== Input for this task

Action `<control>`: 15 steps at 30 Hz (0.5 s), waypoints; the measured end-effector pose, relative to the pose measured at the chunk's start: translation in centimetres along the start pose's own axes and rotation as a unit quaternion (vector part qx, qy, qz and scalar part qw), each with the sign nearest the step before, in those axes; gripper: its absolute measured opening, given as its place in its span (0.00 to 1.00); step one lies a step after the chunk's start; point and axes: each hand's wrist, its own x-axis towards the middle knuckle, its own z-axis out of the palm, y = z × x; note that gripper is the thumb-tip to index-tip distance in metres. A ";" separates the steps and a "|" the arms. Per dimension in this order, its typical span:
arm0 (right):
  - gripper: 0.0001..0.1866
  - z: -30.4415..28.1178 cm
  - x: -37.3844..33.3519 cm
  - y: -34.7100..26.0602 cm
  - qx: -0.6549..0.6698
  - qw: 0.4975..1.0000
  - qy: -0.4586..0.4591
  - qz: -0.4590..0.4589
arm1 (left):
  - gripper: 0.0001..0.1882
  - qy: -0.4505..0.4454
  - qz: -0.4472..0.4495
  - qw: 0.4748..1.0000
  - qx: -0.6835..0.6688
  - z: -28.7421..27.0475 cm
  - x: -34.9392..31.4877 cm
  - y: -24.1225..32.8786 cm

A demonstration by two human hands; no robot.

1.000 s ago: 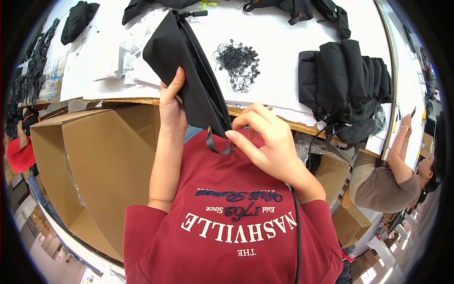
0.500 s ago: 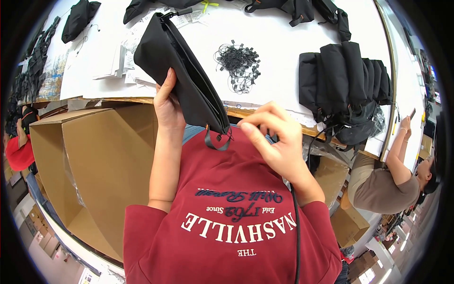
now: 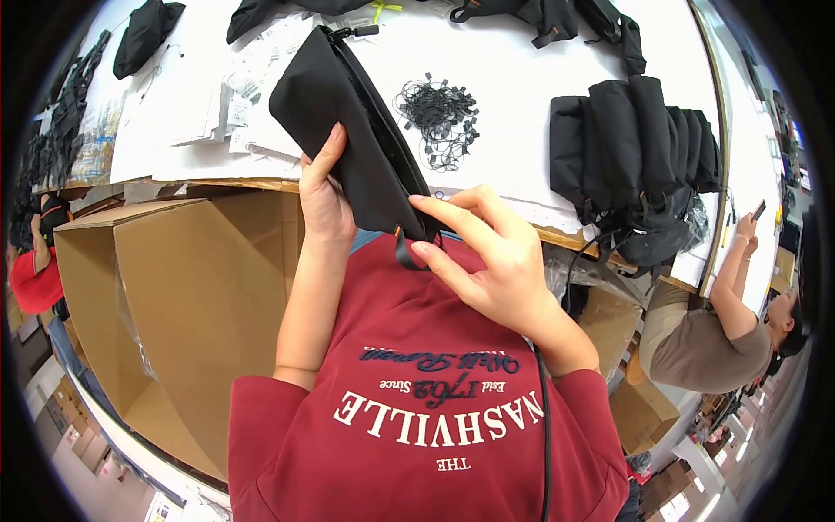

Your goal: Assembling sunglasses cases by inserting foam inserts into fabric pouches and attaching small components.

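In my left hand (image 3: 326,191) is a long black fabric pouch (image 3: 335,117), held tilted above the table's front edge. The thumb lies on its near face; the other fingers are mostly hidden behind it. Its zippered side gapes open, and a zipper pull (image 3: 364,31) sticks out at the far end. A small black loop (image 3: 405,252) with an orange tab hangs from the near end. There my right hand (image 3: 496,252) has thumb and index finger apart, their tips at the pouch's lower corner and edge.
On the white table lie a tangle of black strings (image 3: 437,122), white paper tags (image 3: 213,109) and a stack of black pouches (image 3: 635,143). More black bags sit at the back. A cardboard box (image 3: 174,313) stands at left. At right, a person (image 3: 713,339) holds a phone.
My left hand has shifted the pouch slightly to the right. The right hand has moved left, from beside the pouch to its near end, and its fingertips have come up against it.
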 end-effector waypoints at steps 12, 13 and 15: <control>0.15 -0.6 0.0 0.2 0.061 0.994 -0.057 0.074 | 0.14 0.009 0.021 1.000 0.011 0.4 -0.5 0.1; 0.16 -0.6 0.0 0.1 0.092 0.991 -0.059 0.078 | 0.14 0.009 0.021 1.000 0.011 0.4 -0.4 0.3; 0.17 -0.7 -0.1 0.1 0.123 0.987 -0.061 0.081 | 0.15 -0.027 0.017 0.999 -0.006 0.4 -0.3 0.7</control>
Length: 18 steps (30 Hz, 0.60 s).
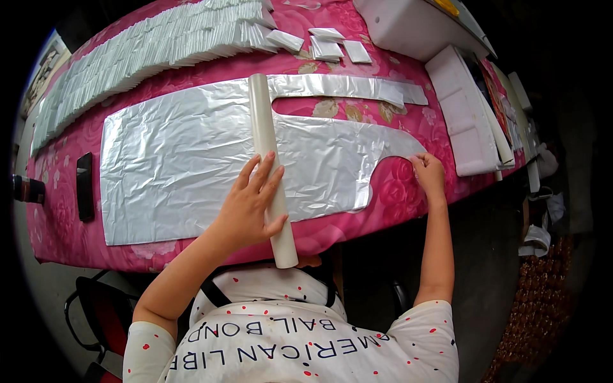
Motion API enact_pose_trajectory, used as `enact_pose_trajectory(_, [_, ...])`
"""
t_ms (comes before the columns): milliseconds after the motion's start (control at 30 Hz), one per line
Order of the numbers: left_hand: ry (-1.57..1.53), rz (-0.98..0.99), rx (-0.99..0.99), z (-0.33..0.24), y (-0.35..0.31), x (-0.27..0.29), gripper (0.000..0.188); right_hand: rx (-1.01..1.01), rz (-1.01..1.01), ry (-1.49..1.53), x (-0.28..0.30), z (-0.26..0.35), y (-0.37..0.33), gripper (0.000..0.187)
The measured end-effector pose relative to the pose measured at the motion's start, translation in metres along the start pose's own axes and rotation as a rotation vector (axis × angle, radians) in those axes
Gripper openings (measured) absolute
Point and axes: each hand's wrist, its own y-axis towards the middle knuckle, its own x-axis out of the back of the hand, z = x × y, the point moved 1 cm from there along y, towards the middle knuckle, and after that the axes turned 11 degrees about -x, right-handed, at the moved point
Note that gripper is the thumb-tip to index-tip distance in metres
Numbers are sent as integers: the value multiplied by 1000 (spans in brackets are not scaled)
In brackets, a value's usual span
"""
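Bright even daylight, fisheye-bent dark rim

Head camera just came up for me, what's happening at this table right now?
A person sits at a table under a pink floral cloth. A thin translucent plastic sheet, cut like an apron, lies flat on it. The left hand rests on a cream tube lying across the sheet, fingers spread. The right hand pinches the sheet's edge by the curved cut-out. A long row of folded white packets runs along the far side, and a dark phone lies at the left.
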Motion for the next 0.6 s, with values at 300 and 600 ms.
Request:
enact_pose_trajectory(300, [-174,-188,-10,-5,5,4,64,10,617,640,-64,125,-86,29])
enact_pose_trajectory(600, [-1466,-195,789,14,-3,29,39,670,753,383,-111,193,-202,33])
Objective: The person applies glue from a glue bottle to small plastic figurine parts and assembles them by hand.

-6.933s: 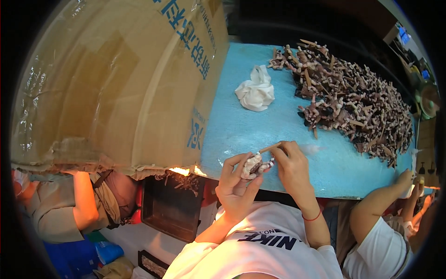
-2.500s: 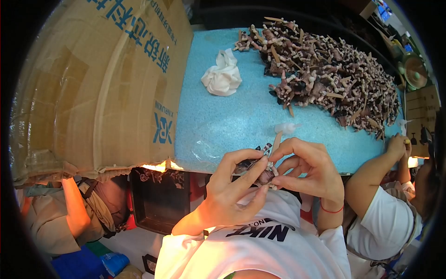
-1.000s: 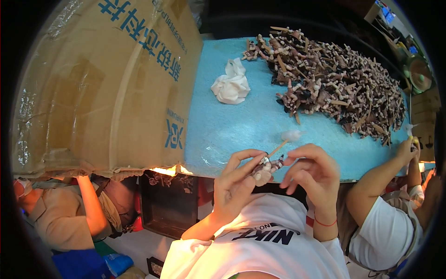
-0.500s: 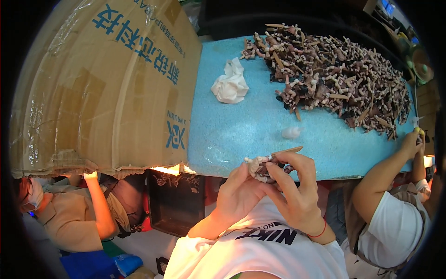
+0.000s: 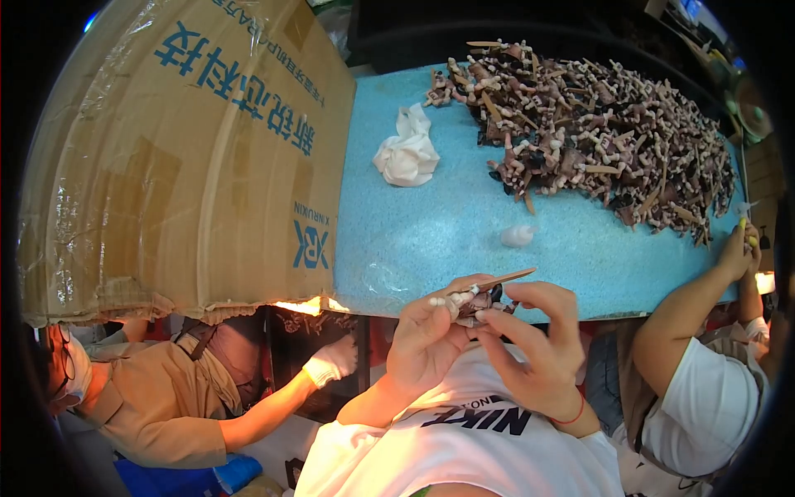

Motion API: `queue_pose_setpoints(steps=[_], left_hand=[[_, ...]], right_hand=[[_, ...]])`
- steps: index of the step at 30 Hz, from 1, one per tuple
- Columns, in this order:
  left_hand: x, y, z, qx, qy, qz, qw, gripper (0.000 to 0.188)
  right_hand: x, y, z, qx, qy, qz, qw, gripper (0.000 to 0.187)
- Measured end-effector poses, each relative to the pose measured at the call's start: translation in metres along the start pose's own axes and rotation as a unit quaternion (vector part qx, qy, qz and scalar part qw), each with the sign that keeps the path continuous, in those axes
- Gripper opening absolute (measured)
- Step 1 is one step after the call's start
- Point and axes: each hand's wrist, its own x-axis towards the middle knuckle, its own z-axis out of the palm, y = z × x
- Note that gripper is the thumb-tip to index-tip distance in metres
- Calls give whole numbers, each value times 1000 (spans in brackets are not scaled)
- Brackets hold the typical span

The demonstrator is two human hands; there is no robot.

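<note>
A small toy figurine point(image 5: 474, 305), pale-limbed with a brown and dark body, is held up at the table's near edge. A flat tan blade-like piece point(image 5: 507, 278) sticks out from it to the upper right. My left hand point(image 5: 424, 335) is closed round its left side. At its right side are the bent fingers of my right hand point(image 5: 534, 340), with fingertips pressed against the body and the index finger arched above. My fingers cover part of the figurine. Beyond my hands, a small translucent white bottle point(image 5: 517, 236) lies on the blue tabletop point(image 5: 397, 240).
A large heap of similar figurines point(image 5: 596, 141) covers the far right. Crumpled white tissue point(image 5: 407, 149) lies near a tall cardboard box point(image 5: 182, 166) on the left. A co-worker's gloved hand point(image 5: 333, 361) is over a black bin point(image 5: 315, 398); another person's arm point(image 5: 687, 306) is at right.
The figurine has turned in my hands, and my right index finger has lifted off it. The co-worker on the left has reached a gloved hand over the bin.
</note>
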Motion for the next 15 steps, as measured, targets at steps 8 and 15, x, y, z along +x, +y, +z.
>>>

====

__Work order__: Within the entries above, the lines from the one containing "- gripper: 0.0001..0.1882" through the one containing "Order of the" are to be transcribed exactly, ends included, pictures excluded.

__Answer for this exercise__:
  - gripper: 0.0001..0.1882
  - qy: -0.4505..0.4454
  - qz: -0.4472..0.4495
  - qw: 0.4748..1.0000
  - qx: -0.6835..0.6688
  - z: -28.7421..27.0475 cm
  - x: -34.9392..31.4877 cm
  - y: -24.1225..32.8786 cm

A demonstration by two human hands; no robot.

1.000 s ago: 
0.500 s ago: 
now: 

Your goal: Assembling sunglasses cases by inserting foam inserts into fabric pouches and attaching small components.

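In my left hand (image 3: 326,191) is a long black fabric pouch (image 3: 335,117), held tilted above the table's front edge. The thumb lies on its near face; the other fingers are mostly hidden behind it. Its zippered side gapes open, and a zipper pull (image 3: 364,31) sticks out at the far end. A small black loop (image 3: 405,252) with an orange tab hangs from the near end. There my right hand (image 3: 496,252) has thumb and index finger apart, their tips at the pouch's lower corner and edge.
On the white table lie a tangle of black strings (image 3: 437,122), white paper tags (image 3: 213,109) and a stack of black pouches (image 3: 635,143). More black bags sit at the back. A cardboard box (image 3: 174,313) stands at left. At right, a person (image 3: 713,339) holds a phone.
My left hand has shifted the pouch slightly to the right. The right hand has moved left, from beside the pouch to its near end, and its fingertips have come up against it.
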 end-effector waypoints at steps 12, 13 and 15: <control>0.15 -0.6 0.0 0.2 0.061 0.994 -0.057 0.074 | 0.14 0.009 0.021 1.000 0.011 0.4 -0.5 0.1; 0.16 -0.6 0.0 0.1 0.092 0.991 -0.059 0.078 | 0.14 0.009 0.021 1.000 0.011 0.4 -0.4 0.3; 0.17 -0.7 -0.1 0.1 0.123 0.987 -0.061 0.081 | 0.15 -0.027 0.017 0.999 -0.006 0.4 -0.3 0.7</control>
Length: 18 steps (30 Hz, 0.60 s).
Motion API enact_pose_trajectory, used as `enact_pose_trajectory(_, [_, ...])`
"""
t_ms (comes before the columns): milliseconds after the motion's start (control at 30 Hz), one per line
Order of the numbers: left_hand: ry (-1.57..1.53), rz (-0.98..0.99), rx (-0.99..0.99), z (-0.33..0.24), y (-0.35..0.31), x (-0.27..0.29), gripper (0.000..0.188); right_hand: rx (-1.01..1.01), rz (-1.01..1.01), ry (-1.49..1.53), x (-0.28..0.30), z (-0.26..0.35), y (-0.37..0.33), gripper (0.000..0.187)

No further output is expected here.